The first of these two aforementioned decisions is St. Francis Hosp. and Med. Ctr. v. Blue Cross Blue Shield Ass‘n/Kansas Hosp Services Ass‘n, Inc. (St. Francis), PRRB Dec. No. 86-D21 (Nov. 12, 1985), aff‘d, HCFA Adm‘r Dec. (Jan. 8, 1986). In that case, the provider, an acute-care hospital seeking reimbursements for fiscal years 1980-83, “claimed that it subjected all of its accounts receivable to a reasonable collection effort even though uncollected non-Medicare patient accounts were referred to a collection agency, while uncollected Medicare patient accounts were not.” Id. at 1. St. Francis Hospital, the provider, argued that it subjected all its accounts receivable — Medicare and non — to a reasonable in-house collection effort, noting that the Medicare in-house collection effort “is at least as stringent as that for all other patients’ accounts.” Id. at 4. These efforts included sending a bill to a patient three days after discharge and every thirty days thereafter for six months, after which time the Medicare accounts were written off as bad debts and the non-Medicare accounts were turned over to a collection agency. Id. The provider explained that in fiscal years 1983 and 1984, it had also referred its Medicare accounts to a collection agency after these in-house collection efforts, but “no amounts were recovered from the Medicare beneficiaries.” Id. Once the Intermediary‘s audit verified that nothing was recovered by the agencies, the provider “fe[lt] that the inability of its [collection] agency to collect in 1983 justifies its actions” for other fiscal years, “when Medicare accounts were not referred to a collection agency.” Id.
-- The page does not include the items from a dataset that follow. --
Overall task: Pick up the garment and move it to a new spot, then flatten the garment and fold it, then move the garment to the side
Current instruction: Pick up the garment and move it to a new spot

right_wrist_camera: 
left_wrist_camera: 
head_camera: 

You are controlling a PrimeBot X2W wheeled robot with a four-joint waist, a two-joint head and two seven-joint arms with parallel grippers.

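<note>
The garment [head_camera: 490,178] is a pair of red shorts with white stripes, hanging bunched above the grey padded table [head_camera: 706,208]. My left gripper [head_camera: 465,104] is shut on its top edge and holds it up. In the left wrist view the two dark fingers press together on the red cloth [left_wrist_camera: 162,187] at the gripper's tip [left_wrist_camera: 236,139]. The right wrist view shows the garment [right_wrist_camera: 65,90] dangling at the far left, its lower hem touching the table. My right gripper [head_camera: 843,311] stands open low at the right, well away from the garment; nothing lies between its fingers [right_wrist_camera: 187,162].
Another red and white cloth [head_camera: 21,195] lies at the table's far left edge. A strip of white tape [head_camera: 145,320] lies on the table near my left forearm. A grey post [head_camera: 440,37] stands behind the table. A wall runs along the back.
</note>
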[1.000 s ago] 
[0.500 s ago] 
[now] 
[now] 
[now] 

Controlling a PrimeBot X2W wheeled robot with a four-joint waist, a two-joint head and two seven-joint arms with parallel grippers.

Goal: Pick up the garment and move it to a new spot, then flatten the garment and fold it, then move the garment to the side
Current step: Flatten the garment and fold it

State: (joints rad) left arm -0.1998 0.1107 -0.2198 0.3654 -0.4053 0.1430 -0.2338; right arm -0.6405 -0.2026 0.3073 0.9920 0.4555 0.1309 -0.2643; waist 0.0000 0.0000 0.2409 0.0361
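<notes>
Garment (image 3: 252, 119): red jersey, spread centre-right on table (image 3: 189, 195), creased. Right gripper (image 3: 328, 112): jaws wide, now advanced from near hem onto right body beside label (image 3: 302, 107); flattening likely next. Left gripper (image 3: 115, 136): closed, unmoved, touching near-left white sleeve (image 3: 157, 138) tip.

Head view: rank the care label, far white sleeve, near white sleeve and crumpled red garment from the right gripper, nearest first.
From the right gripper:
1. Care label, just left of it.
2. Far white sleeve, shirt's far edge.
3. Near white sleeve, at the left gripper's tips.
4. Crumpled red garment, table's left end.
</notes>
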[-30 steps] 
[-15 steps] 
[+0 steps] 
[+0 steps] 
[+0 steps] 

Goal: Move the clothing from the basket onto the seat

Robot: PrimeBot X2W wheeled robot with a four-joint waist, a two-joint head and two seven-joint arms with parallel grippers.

The Intermediary countered that these efforts “were not consistent” and deemed the collection efforts “not reasonable in accordance with Medicare regulations and instructions,” citing
indicates that the collection efforts for Medicare and non-Medicare accounts were identical up to the point when the provider turned certain delinquent accounts over to a collection agency. It is reasonable to write off bad debts when their pursuit would be too costly. While not specific to the years [whose reimbursements were being challenged], the provider referred its Medicаre accounts to a collection agency for the fiscal years ending 1983 and 1984, but did not recover amounts form them. The Board finds that the provider established that there was negligible likelihood of recovery of the Medicare bad debts.
Id. at 7. The Board also suggested that the requirement of Section 310 that a provider refer all uncollected patient charges of like amount to a collection agency was “not in accord with Medicare regulations.” Id. at 2.
This suggests, then, that the similar-collection-efforts standard in Section 310 was not interpreted by the agency as a requirement that debts be treated identically, without regard to the provider‘s business judgment as to whether further efforts to collect on outstanding Medicare accounts would be reasonable. The Administrator affirmed the Board‘s decision in St. Francis without addressing the similar-collection-efforts issue specifically. See HCFA Adm‘r Dec. at 1 (Jan. 8, 1986) (affirming “without opinion as to” similar-collection-efforts issue).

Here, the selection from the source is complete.